Phase 1 Study of Safety, Tolerability, and Pharmacokinetics of PTC299, an Inhibitor of Stress-Regulated Protein Translation

Overview

Journal Clin Pharmacol Drug Dev

Publisher Wiley

Specialty Pharmacology

Date 2016 Jun 17

PMID 27310330

Citations 8

Authors

Marla Weetall

Thomas Davis

Gary Elfring

Valerie Northcutt

Liangxian Cao

Young-Choon Moon

Peter Riebling

Mandar Dali

Samit Hirawat

John Babiak

Joseph Colacino

Neil Almstead

Robert Spiegel

Stuart W Peltz

Affiliations

Soon will be listed here.

Abstract

PTC299 is a novel small molecule that specifically blocks the production of protein from selected mRNAs that under certain conditions use noncanonical ribosomal translational pathways. Hypoxia, oncogenic transformation, and viral infections limit normal translation and turn on these noncanonical translation pathways that are sensitive to PTC299. Vascular endothelial cell growth factor (VEGF) is an example of a transcript that is posttranscriptionally regulated. Single doses of PTC299 (0.03 to 3 mg/kg) were administered orally to healthy volunteers in a phase 1 single ascending-dose study. In a subsequent multiple ascending-dose study in healthy volunteers, multiple-dose regimens (0.3 to 1.2 mg/kg twice a day or 1.6 mg/kg 3 times a day for 7 days) were evaluated.
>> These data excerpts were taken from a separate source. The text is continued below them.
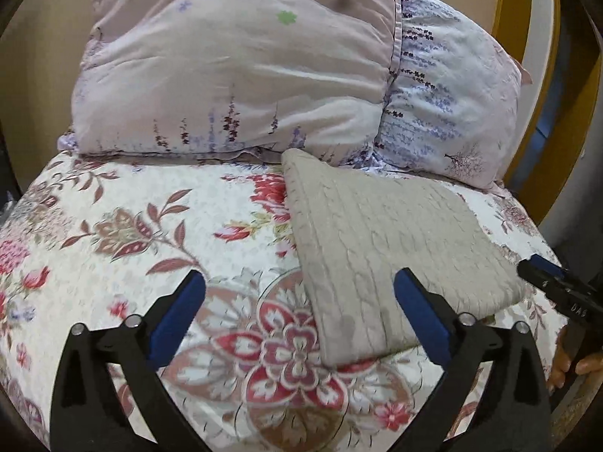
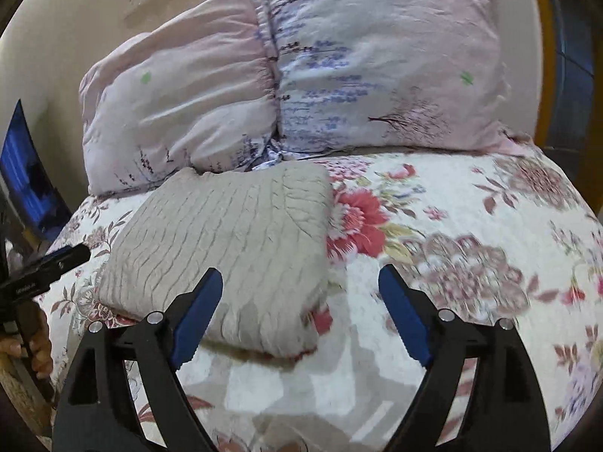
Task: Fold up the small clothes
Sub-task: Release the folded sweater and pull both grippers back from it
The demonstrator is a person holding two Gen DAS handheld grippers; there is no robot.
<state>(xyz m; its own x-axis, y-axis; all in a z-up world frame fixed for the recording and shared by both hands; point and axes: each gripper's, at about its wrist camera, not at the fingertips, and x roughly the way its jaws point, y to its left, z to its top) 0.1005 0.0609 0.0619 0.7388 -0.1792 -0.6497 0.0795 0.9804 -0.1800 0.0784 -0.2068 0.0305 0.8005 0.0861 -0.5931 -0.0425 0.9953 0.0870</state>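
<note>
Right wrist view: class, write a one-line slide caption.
Folded grey knit lies on the floral bedspread before two pillows; right gripper open above it.

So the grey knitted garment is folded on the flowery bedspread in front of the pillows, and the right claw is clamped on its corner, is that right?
Not quite. The right claw is open and grips nothing, as the right wrist view shows. The grey knitted garment does lie folded on the flowery bedspread in front of the pillows.

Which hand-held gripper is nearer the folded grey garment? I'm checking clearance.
Roughly equal. Left hand-held gripper straddles the folded grey garment's left corner; right hand-held gripper straddles its right corner.
</note>
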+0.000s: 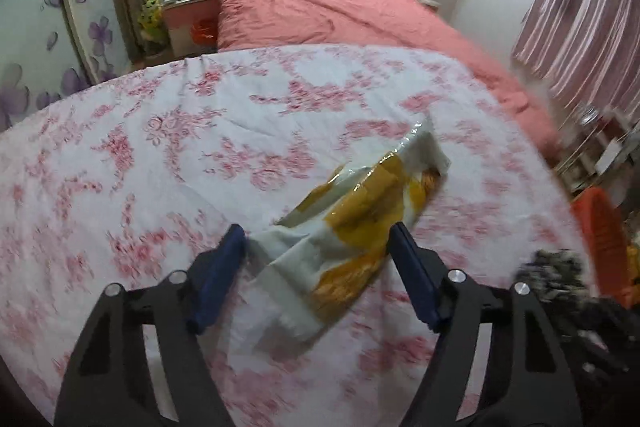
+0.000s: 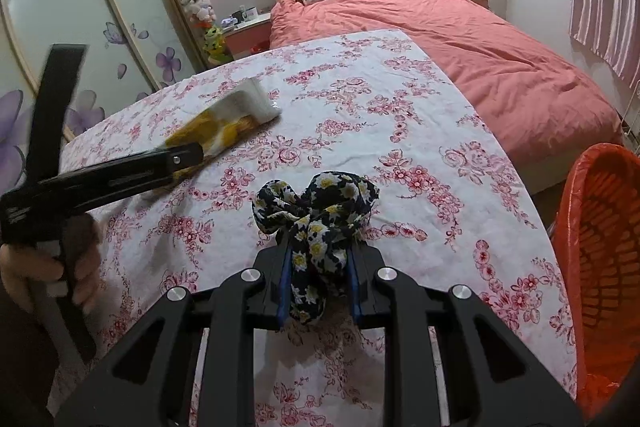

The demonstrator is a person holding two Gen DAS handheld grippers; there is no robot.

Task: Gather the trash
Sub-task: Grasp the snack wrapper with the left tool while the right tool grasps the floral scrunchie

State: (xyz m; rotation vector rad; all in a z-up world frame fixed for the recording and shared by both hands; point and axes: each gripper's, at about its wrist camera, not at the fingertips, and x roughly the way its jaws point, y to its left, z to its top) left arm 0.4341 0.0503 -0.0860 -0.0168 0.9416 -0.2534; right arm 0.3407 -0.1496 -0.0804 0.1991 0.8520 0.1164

PTC299 was well tolerated in these studies. As expected in healthy volunteers, mean plasma VEGF levels did not change. Increases in Cmax and AUC of PTC299 were dose-proportional. The target trough plasma concentration associated with preclinical efficacy was achieved within 7 days at doses of 0.6 mg/kg twice daily and above. These data demonstrate that PTC299 is orally bioavailable and well tolerated and support clinical evaluation of PTC299 in cancer, certain viral infections, or other diseases in which deregulation of translational control is a causal factor.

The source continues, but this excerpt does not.